HOUSTON — Sendy Karina Ferrera Amaya clutched a stuffed unicorn outside the airport arrival gate Saturday morning, as her fiancé Juan Barrera Bucio paced back and forth.
He spotted the baby first.
“There’s someone coming with a little girl,” he said. “Yes, it’s her.”
It had been 103 days since Ferrera’s 1-year-old daughter Liah landed in foster care for immigrant children, separated under the Trump administration’s “zero tolerance” policy after crossing the border with her uncle. Ferrera had left Honduras months earlier, when Liah was too small to travel. Ferrera made it into the U.S. undetected, and the plan was for her brother to do the same with Liah, but he was caught and deported. Then the Department of Health and Human Services had to be convinced to give the baby back to Ferrera.

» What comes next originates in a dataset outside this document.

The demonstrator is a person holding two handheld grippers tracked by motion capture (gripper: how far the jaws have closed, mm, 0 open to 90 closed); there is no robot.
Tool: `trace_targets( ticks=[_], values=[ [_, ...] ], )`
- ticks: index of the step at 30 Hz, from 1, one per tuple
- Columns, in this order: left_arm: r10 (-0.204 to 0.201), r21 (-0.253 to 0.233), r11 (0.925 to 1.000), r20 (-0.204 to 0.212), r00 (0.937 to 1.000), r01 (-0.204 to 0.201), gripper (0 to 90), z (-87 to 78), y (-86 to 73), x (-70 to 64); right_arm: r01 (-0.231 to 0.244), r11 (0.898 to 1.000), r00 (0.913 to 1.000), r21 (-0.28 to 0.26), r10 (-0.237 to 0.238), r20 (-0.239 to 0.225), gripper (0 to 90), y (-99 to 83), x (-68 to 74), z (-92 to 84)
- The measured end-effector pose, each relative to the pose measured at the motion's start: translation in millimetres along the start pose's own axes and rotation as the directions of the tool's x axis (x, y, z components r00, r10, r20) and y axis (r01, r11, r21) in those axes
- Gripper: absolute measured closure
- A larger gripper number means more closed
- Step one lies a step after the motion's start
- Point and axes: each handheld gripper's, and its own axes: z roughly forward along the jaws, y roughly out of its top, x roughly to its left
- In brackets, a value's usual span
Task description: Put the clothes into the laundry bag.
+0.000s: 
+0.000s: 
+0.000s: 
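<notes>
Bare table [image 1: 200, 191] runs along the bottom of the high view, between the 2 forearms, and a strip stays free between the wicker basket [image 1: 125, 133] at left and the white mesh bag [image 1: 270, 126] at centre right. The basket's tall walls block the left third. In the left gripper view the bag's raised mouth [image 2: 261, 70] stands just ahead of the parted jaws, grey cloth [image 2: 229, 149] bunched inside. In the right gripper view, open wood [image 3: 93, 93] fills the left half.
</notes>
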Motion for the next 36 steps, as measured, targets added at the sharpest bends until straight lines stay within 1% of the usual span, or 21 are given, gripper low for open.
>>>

The department has argued that stringent vetting is necessary to ensure children vulnerable to human trafficking are kept safe. But for Ferrera, the process felt opaque, full of never-ending questions. After a background check that included two home studies and a DNA test — and anguish about whether this day would come at all — Ferrera got word on Friday:
She needed to pay for two plane tickets, one for her daughter, who was living at an undisclosed location in Texas, and one for a caretaker who would accompany her to Houston. Ferrera’s fiancé raced to wire the $895. Then, just after 3 a.m. the following morning, they began the drive from their trailer home in Sulphur, Louisiana, to the George Bush Intercontinental Airport.
Four hours later, there Liah was, wrapped in a pink blanket, dozing in her caretaker’s arms. The baby stirred only for a moment when her tearful mother swept her up and kissed her, inhaling deeply. Then, Liah’s eyes rolled shut, and she melted into Ferrera’s shoulder, fast asleep.